Timothy David Beckman (born January 19, 1965) is a former American football coach.  He served as the head football coach at the University of Toledo from 2009 to 2011 and at the University of Illinois at Urbana–Champaign from 2012 to 2014, compiling a career college football coaching record of 33–41.  Beckman was terminated by Illinois on August 28, 2015, seven days prior to the Illini's scheduled season opener, after numerous allegations of abuse of players surfaced.

Early life
Beckman attended high school at Forest Park High School in Beaumont, Texas, for two years before completing his secondary education at Berea High School in Berea, Ohio.

Beckman is the son of David Beckman, a longtime NCAA, NFL, and CFL coach and scout.

He attended the University of Findlay, where he lettered on the football team for two years; in both years the Oilers qualified for the NAIA Football National Championship playoffs.  He graduated from Findlay in 1985 with a degree in physical education.

Coaching career

Assistant coach
Beckman began his coaching career at Auburn as a graduate assistant under Pat Dye from 1988 to 1989. Auburn were SEC co-champions in those seasons, and Beckman earned a master's degree in education from Auburn. From 1990 to 1995, Beckman was secondary coach and recruiting coordinator at Western Carolina. He later became defensive coordinator and recruiting coordinator at Elon, a position he would hold from 1996 to 1997.

Beckman coached at Bowling Green as defensive coordinator and associate head coach from 1998 to 2004 and at Ohio State under Jim Tressel as cornerbacks coach from 2005 to 2006, where he was a three-time nominee for the Frank Broyles Award.
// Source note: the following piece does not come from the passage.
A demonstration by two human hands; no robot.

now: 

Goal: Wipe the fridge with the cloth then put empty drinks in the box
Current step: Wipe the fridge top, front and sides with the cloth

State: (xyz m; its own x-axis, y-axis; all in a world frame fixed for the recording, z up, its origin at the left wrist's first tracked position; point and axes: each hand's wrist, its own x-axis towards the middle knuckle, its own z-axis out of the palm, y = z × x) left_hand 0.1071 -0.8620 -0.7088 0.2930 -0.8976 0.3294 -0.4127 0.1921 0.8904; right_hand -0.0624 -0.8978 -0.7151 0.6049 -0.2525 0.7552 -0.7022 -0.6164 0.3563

Beckman was the defensive coordinator at Oklahoma State University from 2007 to 2008. The Cowboys posted a record of 16–10 during those seasons.

Toledo
On December 4, 2008, Beckman was hired as the head coach at Toledo, to replace Tom Amstutz, who resigned during the 2008 season. Beckman's teams at Toledo saw consistent improvement. The 2008 team he inherited went 3–9. In 2009, his first year as a head coach, his team improved to finish 5–7. In the following year, his team finished 8–5, 7–1 in the MAC, earning a berth to the 2010 Little Caesar's Pizza Bowl, which they lost 34–32 to the FIU Golden Panthers. In his final year at Toledo, Coach Beckman finished 9–4, 7–1 in the MAC to be West Division co-champions with Northern Illinois. This team earned a berth to the 2011 Military Bowl. However, Beckman left after the regular season to become the head coach for Illinois.

Illinois
At Illinois, Beckman went 12–25 in three seasons, and only won four games in Big Ten play.  In his third season, the Illini managed to qualify for a bowl with a 6–6 record, but lost 35–18 to Louisiana Tech in the Heart of Dallas Bowl.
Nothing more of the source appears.